What to produce: From the records below, copy each line that has the word "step" in it.

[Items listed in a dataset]
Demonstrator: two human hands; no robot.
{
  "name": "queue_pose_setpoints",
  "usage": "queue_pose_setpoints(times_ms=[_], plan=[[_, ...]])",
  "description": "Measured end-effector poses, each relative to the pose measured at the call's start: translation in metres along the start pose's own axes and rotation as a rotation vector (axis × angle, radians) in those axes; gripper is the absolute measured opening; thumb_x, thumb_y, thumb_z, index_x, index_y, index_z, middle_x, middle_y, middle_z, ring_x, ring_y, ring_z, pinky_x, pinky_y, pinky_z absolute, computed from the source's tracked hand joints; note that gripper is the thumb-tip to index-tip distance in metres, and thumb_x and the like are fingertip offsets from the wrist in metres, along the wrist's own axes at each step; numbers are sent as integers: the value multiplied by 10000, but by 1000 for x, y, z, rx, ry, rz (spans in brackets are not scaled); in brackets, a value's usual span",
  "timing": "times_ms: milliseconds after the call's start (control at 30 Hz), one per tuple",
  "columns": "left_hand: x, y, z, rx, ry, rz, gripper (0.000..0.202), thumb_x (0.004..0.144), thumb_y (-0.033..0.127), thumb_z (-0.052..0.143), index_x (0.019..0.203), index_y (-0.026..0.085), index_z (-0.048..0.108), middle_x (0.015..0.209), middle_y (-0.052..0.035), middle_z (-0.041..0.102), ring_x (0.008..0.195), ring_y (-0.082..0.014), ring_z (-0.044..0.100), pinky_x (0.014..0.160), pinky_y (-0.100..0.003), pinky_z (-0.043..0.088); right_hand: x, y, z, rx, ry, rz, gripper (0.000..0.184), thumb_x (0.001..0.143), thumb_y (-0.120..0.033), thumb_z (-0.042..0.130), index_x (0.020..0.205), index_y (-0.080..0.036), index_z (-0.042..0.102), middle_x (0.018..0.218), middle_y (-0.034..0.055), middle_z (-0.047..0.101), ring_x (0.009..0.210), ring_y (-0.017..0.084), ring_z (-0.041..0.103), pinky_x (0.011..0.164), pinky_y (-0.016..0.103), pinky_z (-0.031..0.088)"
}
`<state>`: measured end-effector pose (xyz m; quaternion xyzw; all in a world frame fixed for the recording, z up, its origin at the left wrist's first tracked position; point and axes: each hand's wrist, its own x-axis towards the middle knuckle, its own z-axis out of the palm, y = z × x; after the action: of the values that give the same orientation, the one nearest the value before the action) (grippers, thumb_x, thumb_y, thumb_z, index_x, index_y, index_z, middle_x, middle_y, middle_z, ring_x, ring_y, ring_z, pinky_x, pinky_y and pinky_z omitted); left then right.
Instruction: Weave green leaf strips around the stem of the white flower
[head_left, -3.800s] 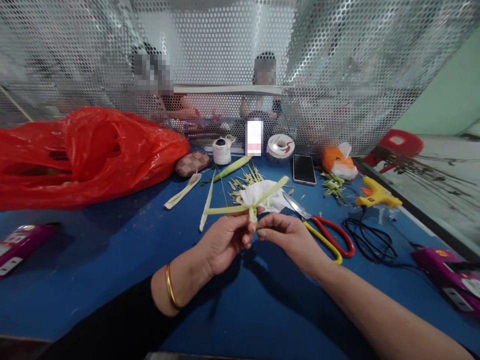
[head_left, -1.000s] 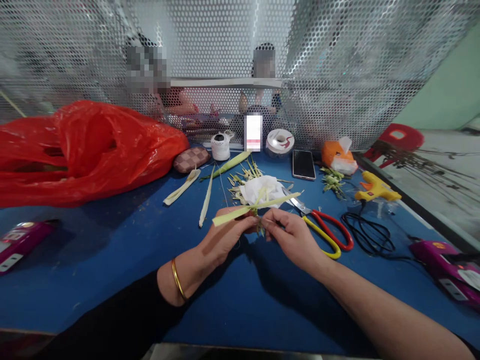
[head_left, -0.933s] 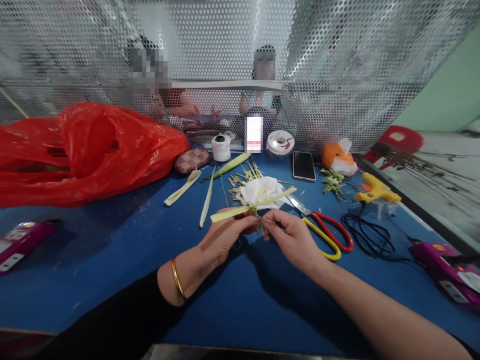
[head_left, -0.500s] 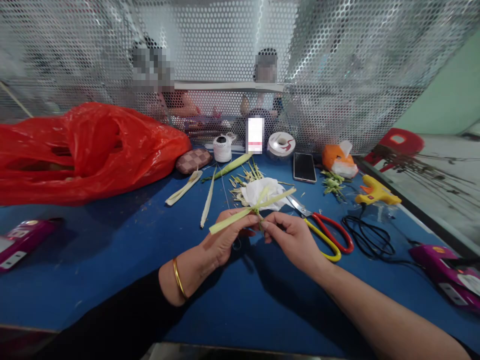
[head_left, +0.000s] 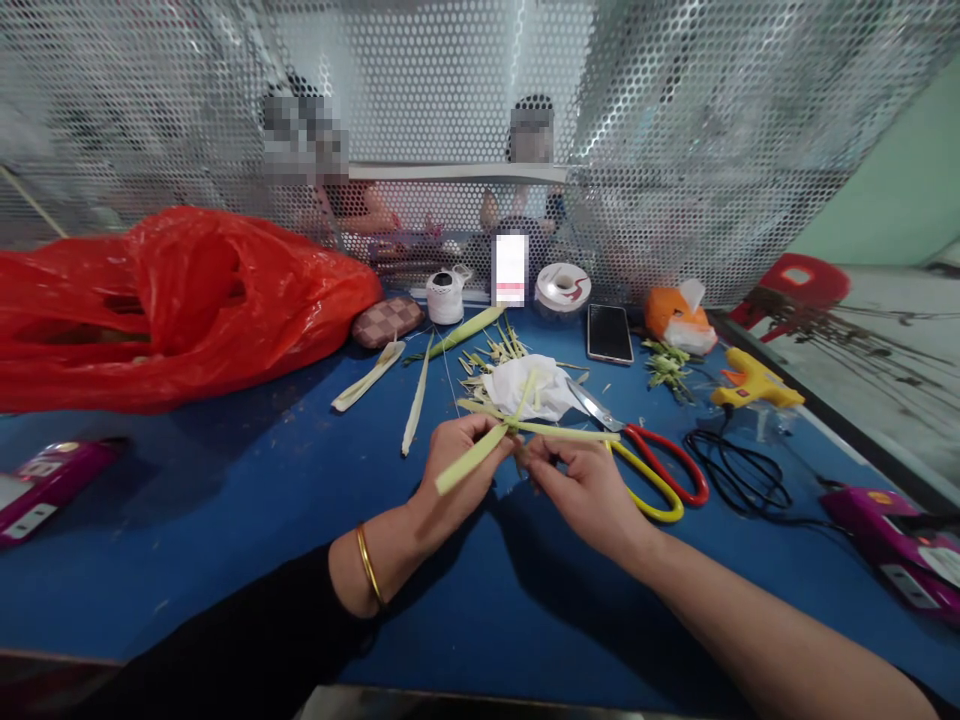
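Both my hands meet over the middle of the blue table (head_left: 225,560). My left hand (head_left: 457,470) pinches a small bundle of pale green leaf strips (head_left: 480,452) where the strips cross. My right hand (head_left: 581,480) pinches the same bundle from the right, fingers closed at the crossing point. One strip sticks out down-left, another runs right toward the scissors (head_left: 645,465). A gold bangle (head_left: 367,568) is on my left wrist.
Red-and-yellow-handled scissors lie just right of my hands. Behind them are white tissue (head_left: 529,385), leaf scraps, loose leaf strips (head_left: 414,395), a thread spool (head_left: 445,297), tape roll (head_left: 561,288), phone (head_left: 608,333), yellow glue gun (head_left: 752,383) with black cord. A red plastic bag (head_left: 172,300) fills the left.
The leaf bundle has turned in my hands: its long strip now points down-left instead of lying level. My hands stayed together and shifted slightly toward me.
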<state>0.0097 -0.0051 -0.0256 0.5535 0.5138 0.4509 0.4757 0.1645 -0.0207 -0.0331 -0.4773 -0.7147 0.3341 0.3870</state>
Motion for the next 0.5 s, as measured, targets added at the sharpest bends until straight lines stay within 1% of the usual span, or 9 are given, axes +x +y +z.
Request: queue_pose_setpoints(times_ms=[67, 133, 200, 267, 333, 400, 433, 500], plan=[[1, -2, 0, -96, -22, -38, 186, 673, 269, 688, 562, 177, 571, 580, 32, 505, 581, -120, 421, 552, -244, 326, -1, -1, 1, 4, 3, -15, 339, 876, -274, 527, 552, -213, 451, 547, -26, 474, 554, 138, 433, 564, 267, 356], [1, -1, 0, -170, -43, -44, 183, 667, 261, 696, 564, 182, 567, 608, 24, 521, 609, -128, 442, 568, -246, 349, 0, -1, 2, 34, 5, -11, 341, 883, -281, 528, 555, -212, 466, 560, -22, 489, 557, 138, 451, 574, 267, 376], [2, 2, -2, -189, -51, -24, 176, 668, 248, 699, 565, 186, 571, 633, 16, 536, 638, -135, 459, 586, -248, 366, 1, -1, 1, 67, 15, 0, 333, 892, -302, 522, 574, -206, 515, 584, -12, 523, 577, 144, 487, 593, 271, 400], [3, 5, -4, -170, -48, -10, 172, 670, 253, 703, 568, 186, 582, 635, 11, 543, 641, -136, 459, 585, -247, 366, 4, -2, -1, 125, 53, 43, 268, 874, -337, 552, 652, -197, 603, 631, 3, 583, 623, 161, 538, 624, 279, 431], [3, 7, -6, -132, -53, -10, 178, 663, 271, 712, 569, 179, 592, 605, 14, 528, 609, -127, 439, 563, -245, 348, 6, -4, -2, 264, 85, 110, 181, 819, -363, 630, 800, -189, 677, 742, 24, 661, 724, 188, 597, 698, 296, 469], [3, 6, -7, -95, -90, -16, 192, 650, 286, 722, 564, 169, 596, 567, 21, 510, 569, -115, 415, 542, -243, 328, 7, -5, -1, 474, 88, 200, 237, 734, -363, 726, 900, -196, 704, 873, 39, 707, 836, 211, 631, 787, 324, 487], [3, 4, -7, -79, -115, -20, 202, 642, 292, 727, 560, 163, 596, 554, 23, 507, 553, -109, 409, 536, -242, 324, 8, -5, 0, 575, 75, 249, 271, 692, -355, 765, 909, -200, 715, 909, 42, 717, 871, 218, 638, 822, 338, 486], [1, 0, -5, -33, -155, -14, 218, 640, 310, 726, 557, 154, 600, 550, 20, 526, 539, -105, 416, 529, -240, 328, 8, -5, 2, 713, 50, 337, 291, 625, -335, 818, 873, -203, 740, 894, 42, 730, 896, 228, 648, 866, 358, 476]])
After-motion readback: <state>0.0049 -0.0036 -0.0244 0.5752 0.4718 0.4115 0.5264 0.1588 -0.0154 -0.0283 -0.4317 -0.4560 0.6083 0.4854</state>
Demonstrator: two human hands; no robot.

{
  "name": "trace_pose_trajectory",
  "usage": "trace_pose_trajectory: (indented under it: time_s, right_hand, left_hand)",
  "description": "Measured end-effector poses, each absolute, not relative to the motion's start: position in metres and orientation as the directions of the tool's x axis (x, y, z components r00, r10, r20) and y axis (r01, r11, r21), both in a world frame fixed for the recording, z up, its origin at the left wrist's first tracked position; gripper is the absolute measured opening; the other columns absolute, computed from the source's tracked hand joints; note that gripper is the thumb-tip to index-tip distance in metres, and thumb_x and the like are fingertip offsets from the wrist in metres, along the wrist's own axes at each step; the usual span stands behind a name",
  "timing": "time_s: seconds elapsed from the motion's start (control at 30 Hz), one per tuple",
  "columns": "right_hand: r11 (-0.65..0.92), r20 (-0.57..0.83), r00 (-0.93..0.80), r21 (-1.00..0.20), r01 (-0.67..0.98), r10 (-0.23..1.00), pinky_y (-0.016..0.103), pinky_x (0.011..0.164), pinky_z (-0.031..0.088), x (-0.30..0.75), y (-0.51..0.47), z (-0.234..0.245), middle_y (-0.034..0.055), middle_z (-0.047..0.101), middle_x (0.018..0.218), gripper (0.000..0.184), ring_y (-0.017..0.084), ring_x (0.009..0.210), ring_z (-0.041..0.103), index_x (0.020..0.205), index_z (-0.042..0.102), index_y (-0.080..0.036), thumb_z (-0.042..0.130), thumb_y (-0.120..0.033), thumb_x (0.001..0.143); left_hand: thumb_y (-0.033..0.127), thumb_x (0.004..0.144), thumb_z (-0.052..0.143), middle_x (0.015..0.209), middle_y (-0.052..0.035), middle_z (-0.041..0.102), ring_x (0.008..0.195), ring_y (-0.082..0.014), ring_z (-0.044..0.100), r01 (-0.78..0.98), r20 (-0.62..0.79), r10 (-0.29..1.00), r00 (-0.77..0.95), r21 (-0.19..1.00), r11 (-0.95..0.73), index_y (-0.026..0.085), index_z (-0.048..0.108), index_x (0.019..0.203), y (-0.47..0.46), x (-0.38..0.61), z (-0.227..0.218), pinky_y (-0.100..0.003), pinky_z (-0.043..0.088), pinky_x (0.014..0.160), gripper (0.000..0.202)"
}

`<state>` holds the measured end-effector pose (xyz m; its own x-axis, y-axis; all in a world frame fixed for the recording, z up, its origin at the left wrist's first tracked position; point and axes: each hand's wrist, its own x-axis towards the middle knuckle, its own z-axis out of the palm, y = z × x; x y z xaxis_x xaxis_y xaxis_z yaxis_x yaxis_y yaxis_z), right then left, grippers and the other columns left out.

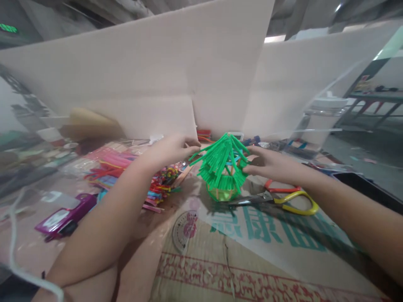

Exercise result:
  "description": "Measured end-effector poses, each relative to the pose measured at the call's start: translation in metres along the start pose's own axes and rotation as a rotation vector (axis × angle, radians) in those axes; gripper is the absolute measured opening; thumb_x, thumb_y, thumb_z, index_x, index_y, index_z, middle_x, middle_y, middle_z, ring_x, ring_y, ring_z, pinky_x, pinky_y, pinky_z absolute, computed from the source's tracked hand joints; note that gripper is the thumb-tip to index-tip distance in metres, and thumb_x and the like are fingertip offsets from the wrist in metres, along the wrist's own axes at each step; numbers are sent as integers: the value multiplied by 10000, but by 1000 for x, y, z, rx, ry, rz (spans in brackets are not scaled); in brackets, a value's usual span",
  "description": "Measured end-effector poses, each absolute, not relative to the motion's start: position in metres and orientation as the directions of the tool's x axis (x, y, z components r00, r10, r20) and y axis (r01, r11, r21), both in a world frame fixed for the recording, z up, its origin at the left wrist's first tracked position; gripper is the absolute measured opening; the other columns absolute, computed from the source's tracked hand joints; note that gripper is the thumb-tip to index-tip distance in metres, and thumb_x and the like are fingertip offsets from the wrist in metres, along the wrist's own axes at each step; the usual span stands behind a name",

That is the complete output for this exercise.